Le juge Renaud - premier magistrat français tué depuis l'Occupation et le seul avec le juge Pierre Michel en 1981 à Marseille - a été touché vers 2 h 30 du matin par plusieurs balles, alors qu'il rentrait chez lui avec une compagne sur la colline de Fourvière. Sur la base d'informations fournies par trois "indics", la police a rapidement identifié trois des membres du commando des tueurs. Issus de la pègre locale, ils n'ont jamais été poursuivis, faute de preuve matérielle.

Et le tireur présumé, Jean-Pierre Marin, est mort criblé de balles l'année suivante, dans une fusillade avec des policiers qui le suspectaient d'avoir participé au rapt du petit Christophe, fils de l'industriel Alain Mérieux. Le juge Renaud était depuis quelques années chargé des dossiers de banditisme les plus épineux et la thèse d'une vengeance du milieu lyonnais contre les méthodes de cet ancien résistant, qui avait le verbe haut et la détention facile, a vite circulé. Mais elle apparaît trop réductrice aux proches de François Renaud.

"Le shérif"

"On a parlé de lui comme d'un juge colonial, en raison de ses débuts en Afrique, d'un magistrat atypique parce qu'il portait des vestes à carreaux et fumait des cigarillos dans son bureau. Une façon de démolir son image et de suggérer insidieusement qu'il aurait mérité son sort, c'est parfaitement odieux et contraire à la vérité", s'emporte Yves Bismuth, avocat de la famille.

Le juge lyonnais envisageait selon ses proches d'enquêter sur des financements politiques occultes en lien avec le service d'action civique (SAC), le service d'ordre chargé des basses œuvres du régime gaulliste. Peu avant le drame, il avait fait part à un ami de la visite de deux avocats décrits comme "barbouzes".

Pour la famille, ces éléments troubles, et l'incendie du cabinet de Me Bismuth, alimentent la thèse d'une "raison d'État" qui aurait empêché la justice d'avancer. Cette hypothèse a nourri le scénario du film Le juge Fayard dit le Shérif d'Yves Boisset, dont la bande-son avait été censurée à sa sortie en 1977, à chaque fois que le mot SAC était cité.

En 1992, après la succession de six juges d'instruction, un non-lieu est ordonné.
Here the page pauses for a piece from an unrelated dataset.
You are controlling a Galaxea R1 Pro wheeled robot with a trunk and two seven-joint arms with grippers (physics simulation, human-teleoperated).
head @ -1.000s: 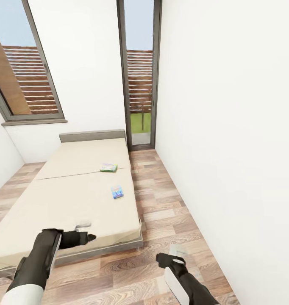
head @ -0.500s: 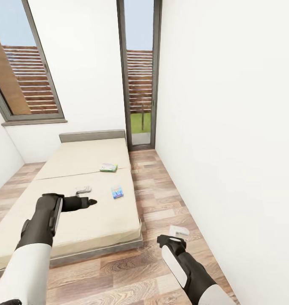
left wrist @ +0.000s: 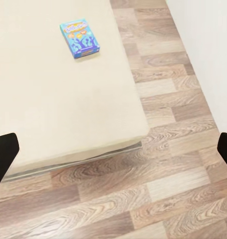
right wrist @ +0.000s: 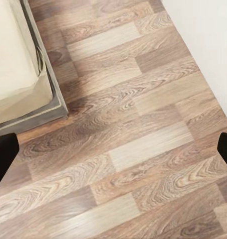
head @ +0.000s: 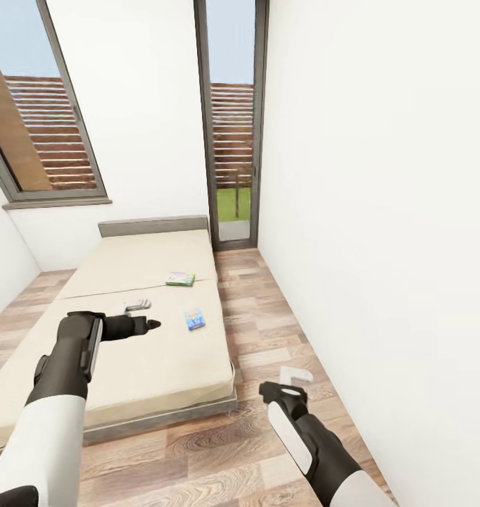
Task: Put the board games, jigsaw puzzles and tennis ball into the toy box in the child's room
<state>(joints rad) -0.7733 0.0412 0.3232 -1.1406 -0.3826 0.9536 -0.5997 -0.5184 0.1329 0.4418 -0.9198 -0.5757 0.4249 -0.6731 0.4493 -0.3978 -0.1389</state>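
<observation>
Two board games lie on the beige bed (head: 127, 345): a green-and-white box (head: 179, 279) near the middle seam and a blue box (head: 194, 319) closer to me, by the right edge. My left gripper (head: 144, 315) hovers open over the mattress, left of the blue box and apart from it. In the left wrist view the blue box (left wrist: 79, 38) lies well beyond the wide-apart fingertips (left wrist: 3, 154). My right gripper (head: 295, 380) is open and empty over the plank floor beside the bed's foot corner (right wrist: 48, 99). The table, toy box, jigsaw puzzles and tennis ball are out of view.
A white wall (head: 381, 211) runs close along the right, leaving a narrow strip of wood floor (head: 268, 331) between it and the bed. A tall glass door (head: 233, 141) and a window (head: 43, 113) stand behind the grey headboard (head: 153, 226).
My left arm has lifted and reached forward over the mattress, nearer the blue box. The right gripper has edged slightly forward over the floor. The boxes have not moved.
</observation>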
La prescription est acquise depuis 2002. Les proches et leurs avocats ont demandé la réouverture du dossier par l'examen des scellés, afin d'entreprendre des recherches ADN. Or les deux cartons de scellés sont introuvables, perdus ou détruits, a révélé récemment l'hebdomadaire Tribune de Lyon.

Aujourd'hui, "j'ai l'impression qu'on l'oublie", regrette son ancienne greffière, Nicole Renck, qui participera, jeudi, à une commémoration organisée à titre privée par les proches du magistrat dans un hôtel proche de la scène de crime. Me Bismuth, qui reste "en colère", sera lui aussi présent. "Qu'on n'ait pas eu davantage la volonté d'élucider ce crime, et qu'aujourd'hui la justice s'en désintéresse, c'est tout de même un problème...", regrette-t-il.